- Developer: IBM
- Written in: PL/MI
- Working state: Discontinued
- Source model: Closed Source
- Initial release: 1978; 48 years ago
- Latest release: Release 8 / 14 November 1986; 39 years ago
- Supported platforms: IBM System/38
- Default user interface: Command-line interface
- License: Proprietary
- Succeeded by: OS/400

= Control Program Facility =

Operating system of the IBM System/38

Control Program Facility (CPF) is the operating system of the IBM System/38. CPF represented an independent line of development at IBM Rochester, and was unrelated to the earlier and more widely used System Support Program operating system. CPF evolved into the OS/400 operating system, which was originally known as XPF (Extended CPF).

While CPF is considered to be the operating system of the System/38, much of the hardware and resource management of the platform is implemented in the System/38's Horizontal and Vertical Microcode.

==Description of the libraries==
- QGPL – general purpose library
- QSYS – system library
- QSPL – spooling library
- QTEMP – temporary library
- QSRV – system service library
- QRECOVERY – system recovery library

==Data storage==
In most computers prior to the System/38, and most modern ones, data stored on disk was stored in separate logical files. When data was added to a file it was written in the sector dedicated to this, or if the sector was full, on a new sector somewhere else.

The System/38 adopted the single-level store architecture, where main storage and disk storage are organized as one, from the abandoned IBM Future Systems project (FS). Every piece of data was stored separately and could be put anywhere on the system. There was no such thing as a physically contiguous file on disk, and the operating system managed the storage and recall of all data elements.

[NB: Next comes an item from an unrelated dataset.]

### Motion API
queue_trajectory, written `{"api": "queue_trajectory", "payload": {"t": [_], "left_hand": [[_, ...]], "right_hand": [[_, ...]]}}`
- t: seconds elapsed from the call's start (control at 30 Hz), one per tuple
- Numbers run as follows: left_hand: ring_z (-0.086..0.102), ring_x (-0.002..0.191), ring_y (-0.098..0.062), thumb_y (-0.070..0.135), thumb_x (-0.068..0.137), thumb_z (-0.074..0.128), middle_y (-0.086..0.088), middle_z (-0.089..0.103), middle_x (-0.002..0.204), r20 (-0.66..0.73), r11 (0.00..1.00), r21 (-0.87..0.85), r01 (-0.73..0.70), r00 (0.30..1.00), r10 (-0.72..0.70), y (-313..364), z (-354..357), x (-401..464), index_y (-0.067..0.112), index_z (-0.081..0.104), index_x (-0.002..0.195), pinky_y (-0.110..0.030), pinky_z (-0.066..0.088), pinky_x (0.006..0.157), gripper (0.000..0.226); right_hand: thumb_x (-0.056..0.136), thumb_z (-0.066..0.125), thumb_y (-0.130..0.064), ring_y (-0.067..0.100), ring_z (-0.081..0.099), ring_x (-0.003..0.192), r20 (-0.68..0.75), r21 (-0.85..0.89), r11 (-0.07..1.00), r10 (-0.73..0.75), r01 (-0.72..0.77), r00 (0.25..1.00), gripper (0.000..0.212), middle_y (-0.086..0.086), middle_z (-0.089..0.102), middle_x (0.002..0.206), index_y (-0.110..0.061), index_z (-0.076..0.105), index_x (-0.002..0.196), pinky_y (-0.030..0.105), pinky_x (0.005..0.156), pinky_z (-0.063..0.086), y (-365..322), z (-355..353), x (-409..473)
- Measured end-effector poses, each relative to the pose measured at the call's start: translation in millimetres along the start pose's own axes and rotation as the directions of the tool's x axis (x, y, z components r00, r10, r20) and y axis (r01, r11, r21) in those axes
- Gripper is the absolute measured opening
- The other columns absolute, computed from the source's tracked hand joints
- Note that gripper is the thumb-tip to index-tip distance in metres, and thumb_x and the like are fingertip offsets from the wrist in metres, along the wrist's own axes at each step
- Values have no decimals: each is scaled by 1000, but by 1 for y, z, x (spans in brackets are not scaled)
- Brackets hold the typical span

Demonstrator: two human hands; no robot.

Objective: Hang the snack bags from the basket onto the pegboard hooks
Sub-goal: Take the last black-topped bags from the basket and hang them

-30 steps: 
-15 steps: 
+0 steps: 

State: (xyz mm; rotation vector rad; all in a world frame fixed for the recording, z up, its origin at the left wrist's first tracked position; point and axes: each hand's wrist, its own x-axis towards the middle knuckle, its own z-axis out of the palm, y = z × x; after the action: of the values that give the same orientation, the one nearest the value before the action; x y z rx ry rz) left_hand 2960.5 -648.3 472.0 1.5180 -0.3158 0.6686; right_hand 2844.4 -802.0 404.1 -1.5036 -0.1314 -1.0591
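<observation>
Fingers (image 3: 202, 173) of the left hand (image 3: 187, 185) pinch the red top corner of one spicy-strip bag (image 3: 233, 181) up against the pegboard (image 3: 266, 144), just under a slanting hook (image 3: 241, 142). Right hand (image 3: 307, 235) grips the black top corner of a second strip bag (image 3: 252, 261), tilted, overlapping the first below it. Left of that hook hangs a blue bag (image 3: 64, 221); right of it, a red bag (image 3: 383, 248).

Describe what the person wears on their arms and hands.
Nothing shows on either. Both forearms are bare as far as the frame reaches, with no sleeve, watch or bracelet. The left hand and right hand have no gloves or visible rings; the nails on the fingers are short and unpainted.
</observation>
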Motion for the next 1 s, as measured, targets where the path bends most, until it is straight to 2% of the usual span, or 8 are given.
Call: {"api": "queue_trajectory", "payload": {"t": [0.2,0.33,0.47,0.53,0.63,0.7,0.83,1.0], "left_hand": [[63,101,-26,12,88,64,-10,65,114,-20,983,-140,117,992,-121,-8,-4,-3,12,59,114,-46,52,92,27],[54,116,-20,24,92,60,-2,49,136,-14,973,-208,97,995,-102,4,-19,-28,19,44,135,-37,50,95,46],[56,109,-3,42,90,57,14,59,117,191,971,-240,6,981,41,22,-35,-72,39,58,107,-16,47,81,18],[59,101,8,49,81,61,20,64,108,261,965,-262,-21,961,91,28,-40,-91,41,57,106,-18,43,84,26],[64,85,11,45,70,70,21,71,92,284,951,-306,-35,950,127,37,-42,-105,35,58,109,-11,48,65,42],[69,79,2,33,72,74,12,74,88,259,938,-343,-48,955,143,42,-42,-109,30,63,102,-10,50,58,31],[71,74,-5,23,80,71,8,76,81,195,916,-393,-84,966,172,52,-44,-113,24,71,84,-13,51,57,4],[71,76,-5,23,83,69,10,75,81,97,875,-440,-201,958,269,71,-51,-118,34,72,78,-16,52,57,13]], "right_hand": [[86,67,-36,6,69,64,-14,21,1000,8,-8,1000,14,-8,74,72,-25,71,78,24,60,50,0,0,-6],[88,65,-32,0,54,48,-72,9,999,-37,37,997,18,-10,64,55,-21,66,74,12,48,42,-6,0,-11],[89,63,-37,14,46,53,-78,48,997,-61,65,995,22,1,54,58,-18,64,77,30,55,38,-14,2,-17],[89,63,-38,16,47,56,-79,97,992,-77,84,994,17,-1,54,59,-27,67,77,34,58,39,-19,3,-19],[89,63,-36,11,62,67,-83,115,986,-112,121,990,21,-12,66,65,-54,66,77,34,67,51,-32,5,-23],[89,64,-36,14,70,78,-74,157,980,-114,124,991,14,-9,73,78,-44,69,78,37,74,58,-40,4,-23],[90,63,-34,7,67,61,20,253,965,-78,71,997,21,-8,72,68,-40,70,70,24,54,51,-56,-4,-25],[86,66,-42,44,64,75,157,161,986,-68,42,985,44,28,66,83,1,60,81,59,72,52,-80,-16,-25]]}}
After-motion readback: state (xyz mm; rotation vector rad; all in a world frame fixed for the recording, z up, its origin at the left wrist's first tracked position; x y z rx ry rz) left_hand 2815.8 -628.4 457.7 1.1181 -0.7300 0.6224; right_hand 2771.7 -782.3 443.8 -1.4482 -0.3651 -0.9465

==Capability-based addressing==
CPF was an example of a commercially available capability-based operating system. System/38 was one of the few commercial computers with capability-based addressing. Capability-based addressing was removed in the follow-on OS/400 operating system.

==Distributed data management==
In 1986, System/38 announced support for Distributed Data Management Architecture (DDM). Such a middleware in the context of a distributed system is the software layer that lies between the operating system and applications. Distributed Data Management Architecture defines an environment for sharing data. This enables System/38 programs to create, manage, and access record-oriented files on remote System/36, System/38, and IBM mainframe systems running CICS. It also allows programs on remote System/36 and System/38 computers to create, manage, and access files of a System/38.

==Programming languages==
Languages supported on the System/38 included RPG III, COBOL, BASIC, and PL/I. CPF also implements the Control Language for System/38.